Boeing’s decision to withhold two troves of caustic and sarcastic text messages and emails between its employees from the FAA runs contrary to agency policy encouraging self-disclosure. Boeing had compiled at least some of the messages early last year, but didn’t disclose them to the FAA until last fall and in January.
The FAA said in a statement it doesn’t comment on potential enforcement actions.
Boeing spokesman Gordon Johndroe said the company wouldn’t comment on any possible open investigations. The company said it may be subject to unspecified penalties in a filing with the Securities and Exchange Commission (SEC) last month, but added it didn’t anticipate a significant impact on its bottom line.
Crashes involving the 737 Max — there was a second one in Ethiopia last March, in which the alert also didn’t work — killed 346, grounded the plane worldwide and will cost the company an estimated $18.6 billion.
The US Justice Department’s Criminal Division has gathered information about the plane through a grand jury.
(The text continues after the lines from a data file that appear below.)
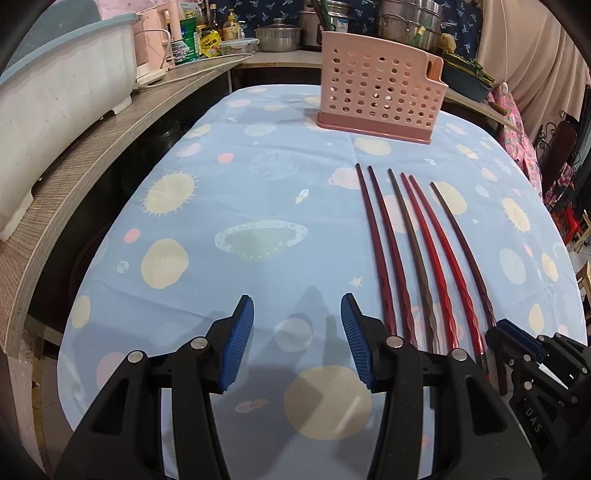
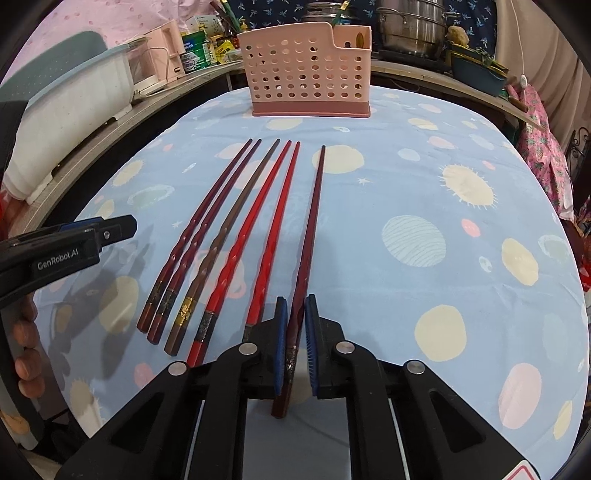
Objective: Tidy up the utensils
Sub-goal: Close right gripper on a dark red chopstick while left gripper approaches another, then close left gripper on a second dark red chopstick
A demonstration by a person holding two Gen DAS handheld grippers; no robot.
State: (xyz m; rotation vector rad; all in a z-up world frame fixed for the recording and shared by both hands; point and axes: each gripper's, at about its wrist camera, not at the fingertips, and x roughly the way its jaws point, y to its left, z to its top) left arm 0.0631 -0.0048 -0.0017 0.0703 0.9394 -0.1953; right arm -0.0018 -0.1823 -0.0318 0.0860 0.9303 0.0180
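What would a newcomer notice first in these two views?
Six chopsticks fan out in a row on the space-print tablecloth. The right gripper has closed around the butt of the rightmost dark chopstick, while the left gripper hovers open over bare cloth. Behind stands a pink perforated holder.

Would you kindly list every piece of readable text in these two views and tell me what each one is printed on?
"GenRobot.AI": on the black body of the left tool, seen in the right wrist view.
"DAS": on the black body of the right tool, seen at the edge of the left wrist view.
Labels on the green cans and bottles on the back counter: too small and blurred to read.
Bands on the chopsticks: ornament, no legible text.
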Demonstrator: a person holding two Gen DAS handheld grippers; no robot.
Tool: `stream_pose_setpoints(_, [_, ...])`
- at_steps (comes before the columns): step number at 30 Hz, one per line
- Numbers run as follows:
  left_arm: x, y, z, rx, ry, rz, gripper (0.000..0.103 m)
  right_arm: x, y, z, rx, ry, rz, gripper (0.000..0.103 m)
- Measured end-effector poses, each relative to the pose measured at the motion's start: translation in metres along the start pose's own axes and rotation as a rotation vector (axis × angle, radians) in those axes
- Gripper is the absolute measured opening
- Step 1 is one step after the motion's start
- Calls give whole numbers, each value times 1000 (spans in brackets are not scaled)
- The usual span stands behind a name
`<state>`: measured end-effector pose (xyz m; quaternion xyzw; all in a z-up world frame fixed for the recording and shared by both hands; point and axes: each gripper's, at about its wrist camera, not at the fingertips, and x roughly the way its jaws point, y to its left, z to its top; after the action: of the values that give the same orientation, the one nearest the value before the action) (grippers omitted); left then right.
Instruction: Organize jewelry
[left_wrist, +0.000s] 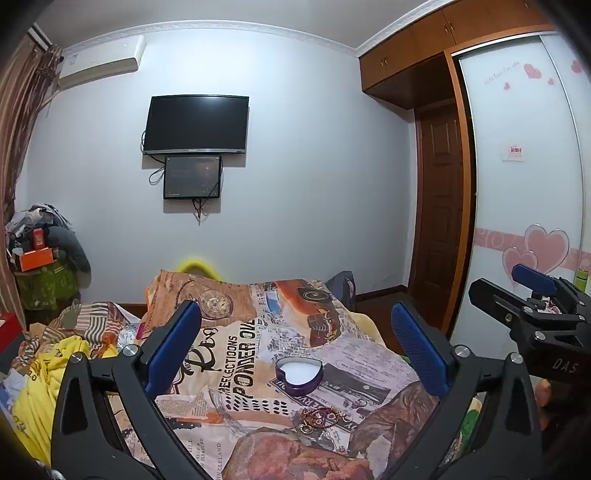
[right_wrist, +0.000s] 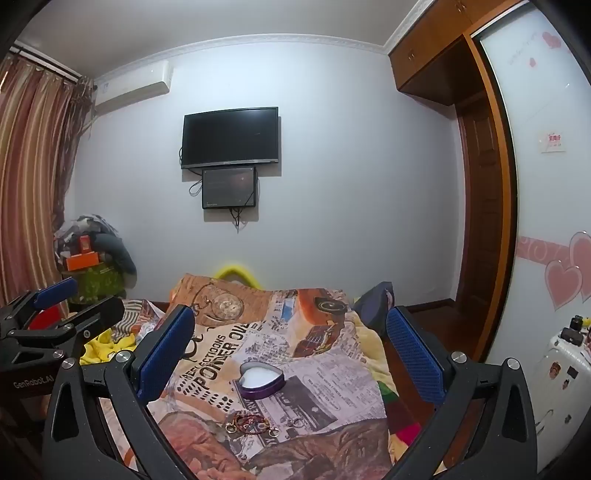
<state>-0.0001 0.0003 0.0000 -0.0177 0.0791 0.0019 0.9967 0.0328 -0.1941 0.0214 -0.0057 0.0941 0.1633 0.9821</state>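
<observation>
A purple heart-shaped tin (left_wrist: 299, 374) with a white inside lies open on the printed bedspread (left_wrist: 236, 339); it also shows in the right wrist view (right_wrist: 261, 379). In front of it lie a red cord bracelet (left_wrist: 320, 416) (right_wrist: 250, 422) and small rings (left_wrist: 357, 403) (right_wrist: 295, 422). My left gripper (left_wrist: 295, 350) is open and empty, held above and behind the tin. My right gripper (right_wrist: 291, 347) is open and empty at about the same height. Each gripper shows at the edge of the other's view, the right one (left_wrist: 524, 291) and the left one (right_wrist: 55, 306).
Yellow clothing (left_wrist: 44, 376) and striped fabric pile up left of the bedspread. A wall TV (left_wrist: 195, 125) hangs ahead, a wardrobe and wooden door (left_wrist: 439, 229) stand right. A cluttered pile with an orange box (left_wrist: 35, 256) sits far left. A white appliance (right_wrist: 557, 373) stands at right.
</observation>
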Motion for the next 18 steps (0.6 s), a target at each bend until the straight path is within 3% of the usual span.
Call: stream_pose_setpoints(18, [5, 1, -10, -3, 14, 3, 103, 1, -1, 1, 8, 4, 2, 103])
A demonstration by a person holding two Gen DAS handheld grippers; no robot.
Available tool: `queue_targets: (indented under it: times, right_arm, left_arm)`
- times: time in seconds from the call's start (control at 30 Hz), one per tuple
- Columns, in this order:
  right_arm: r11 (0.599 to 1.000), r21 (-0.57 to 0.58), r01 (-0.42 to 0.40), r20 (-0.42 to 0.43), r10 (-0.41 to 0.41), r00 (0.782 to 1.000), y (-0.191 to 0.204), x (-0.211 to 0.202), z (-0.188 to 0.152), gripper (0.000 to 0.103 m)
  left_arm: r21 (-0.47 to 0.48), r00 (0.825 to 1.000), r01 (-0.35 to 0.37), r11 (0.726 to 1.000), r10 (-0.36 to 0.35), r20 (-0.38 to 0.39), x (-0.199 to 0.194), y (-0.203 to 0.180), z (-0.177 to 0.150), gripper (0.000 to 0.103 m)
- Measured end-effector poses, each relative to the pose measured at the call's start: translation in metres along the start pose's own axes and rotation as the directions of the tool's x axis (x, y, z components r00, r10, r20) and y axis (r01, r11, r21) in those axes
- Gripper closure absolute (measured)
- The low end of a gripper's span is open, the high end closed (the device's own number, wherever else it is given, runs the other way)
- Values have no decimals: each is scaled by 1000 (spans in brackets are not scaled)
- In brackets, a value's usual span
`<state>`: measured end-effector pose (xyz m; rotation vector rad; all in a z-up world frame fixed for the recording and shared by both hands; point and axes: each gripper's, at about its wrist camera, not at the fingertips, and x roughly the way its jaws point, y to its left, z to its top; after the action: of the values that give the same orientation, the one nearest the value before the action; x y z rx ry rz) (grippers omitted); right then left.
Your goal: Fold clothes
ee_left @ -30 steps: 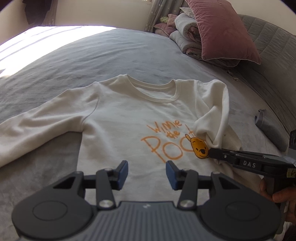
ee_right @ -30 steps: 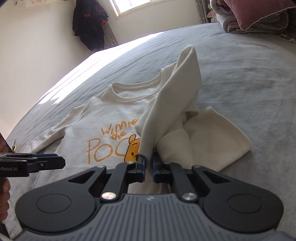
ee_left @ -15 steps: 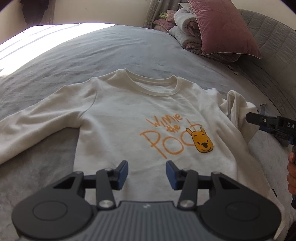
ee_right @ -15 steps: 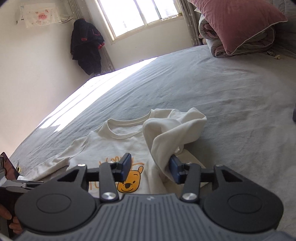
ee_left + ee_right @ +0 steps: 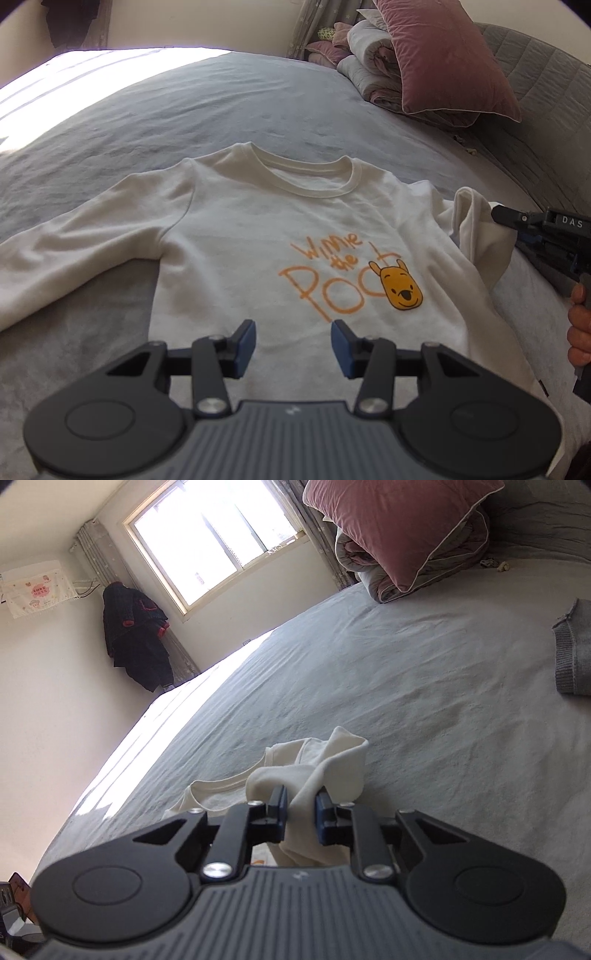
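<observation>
Grey bedding (image 5: 221, 122) carries the cream long-sleeved sweatshirt with the orange bear print (image 5: 266, 236), front up. A second ago your right tool (image 5: 301, 806) pinched the sleeve (image 5: 332, 768) over the print; it let go, moved out toward three o'clock, and is now closing on that bunched sleeve again (a regrip, likely). Your left tool (image 5: 293, 341) hangs half open, empty, above the hem at six o'clock.
</observation>
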<state>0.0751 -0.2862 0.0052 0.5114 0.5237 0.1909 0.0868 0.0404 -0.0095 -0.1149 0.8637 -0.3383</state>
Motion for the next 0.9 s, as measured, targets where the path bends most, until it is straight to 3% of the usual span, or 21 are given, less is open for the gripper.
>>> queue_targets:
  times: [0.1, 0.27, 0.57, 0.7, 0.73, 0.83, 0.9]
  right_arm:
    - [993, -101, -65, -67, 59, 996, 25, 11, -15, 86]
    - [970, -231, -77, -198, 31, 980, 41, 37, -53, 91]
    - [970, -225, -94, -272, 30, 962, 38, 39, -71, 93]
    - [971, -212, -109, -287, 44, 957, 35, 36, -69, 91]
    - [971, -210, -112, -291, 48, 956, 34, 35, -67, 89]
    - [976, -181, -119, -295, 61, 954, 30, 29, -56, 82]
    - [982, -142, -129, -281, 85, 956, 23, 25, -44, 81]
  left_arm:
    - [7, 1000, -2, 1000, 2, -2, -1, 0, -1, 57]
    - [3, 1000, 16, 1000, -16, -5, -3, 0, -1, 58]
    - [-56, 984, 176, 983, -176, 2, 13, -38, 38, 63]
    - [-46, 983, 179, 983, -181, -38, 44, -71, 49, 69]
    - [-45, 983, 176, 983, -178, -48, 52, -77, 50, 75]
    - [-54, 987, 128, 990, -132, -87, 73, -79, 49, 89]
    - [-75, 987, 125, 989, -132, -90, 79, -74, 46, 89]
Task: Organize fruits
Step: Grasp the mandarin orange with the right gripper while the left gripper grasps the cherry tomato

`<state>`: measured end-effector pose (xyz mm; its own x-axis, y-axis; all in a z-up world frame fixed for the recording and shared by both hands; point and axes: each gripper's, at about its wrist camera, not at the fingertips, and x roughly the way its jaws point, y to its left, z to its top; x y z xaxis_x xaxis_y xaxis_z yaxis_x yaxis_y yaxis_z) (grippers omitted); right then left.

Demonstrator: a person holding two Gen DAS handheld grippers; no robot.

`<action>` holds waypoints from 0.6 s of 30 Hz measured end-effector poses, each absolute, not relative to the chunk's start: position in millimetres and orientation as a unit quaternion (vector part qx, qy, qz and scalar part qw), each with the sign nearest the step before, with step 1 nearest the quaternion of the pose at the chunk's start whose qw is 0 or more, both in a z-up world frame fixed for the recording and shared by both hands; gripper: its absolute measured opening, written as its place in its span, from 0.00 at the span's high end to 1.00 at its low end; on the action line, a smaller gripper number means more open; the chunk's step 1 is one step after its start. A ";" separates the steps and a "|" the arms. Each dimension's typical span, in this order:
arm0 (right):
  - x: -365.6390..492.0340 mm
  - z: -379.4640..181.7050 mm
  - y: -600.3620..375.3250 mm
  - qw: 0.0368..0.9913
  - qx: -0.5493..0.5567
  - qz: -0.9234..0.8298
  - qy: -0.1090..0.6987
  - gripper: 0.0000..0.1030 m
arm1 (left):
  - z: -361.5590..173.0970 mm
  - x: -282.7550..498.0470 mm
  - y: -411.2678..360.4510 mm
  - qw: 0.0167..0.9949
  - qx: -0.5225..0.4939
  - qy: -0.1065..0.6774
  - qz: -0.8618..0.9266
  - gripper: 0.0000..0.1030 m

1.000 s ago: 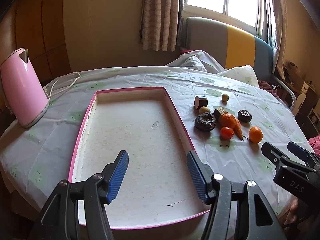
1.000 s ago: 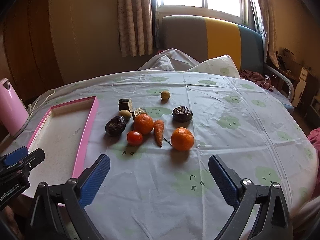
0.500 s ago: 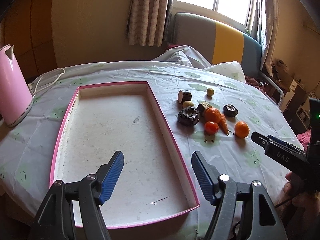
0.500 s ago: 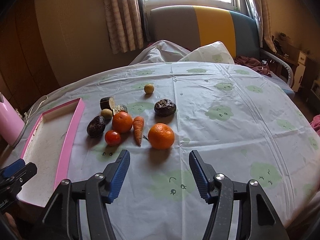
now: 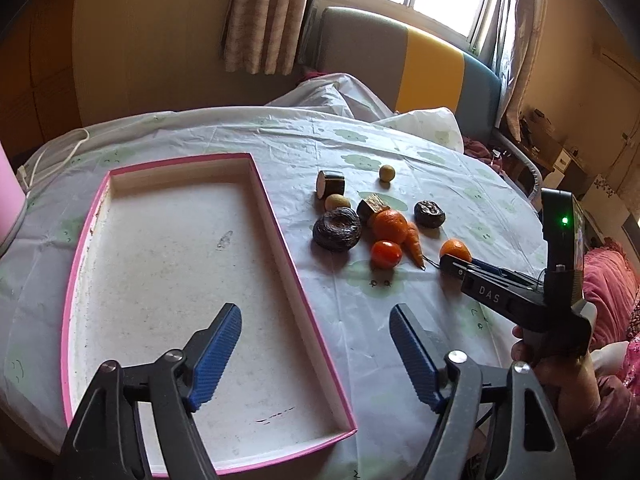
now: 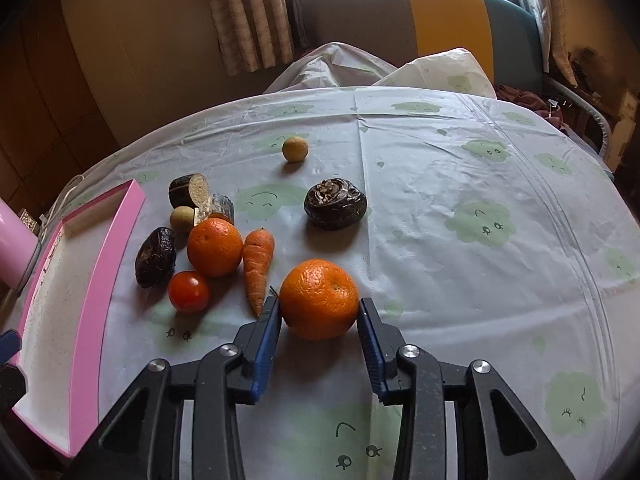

The SEC is also investigating whether Boeing properly disclosed issues with the plane to investors.
Congress is also looking into the disasters, including a provision of the law that permitted Boeing to designate employees to perform much of the Max certification functions on behalf of the agency. One such “designee” signed off on the decision not to immediately fix the warning light issue.
Elwell’s July letter provided a rare window into how the FAA views a high-profile matter that could become an enforcement case. It explicitly said the failure to fix the alert is a violation of agency regulations.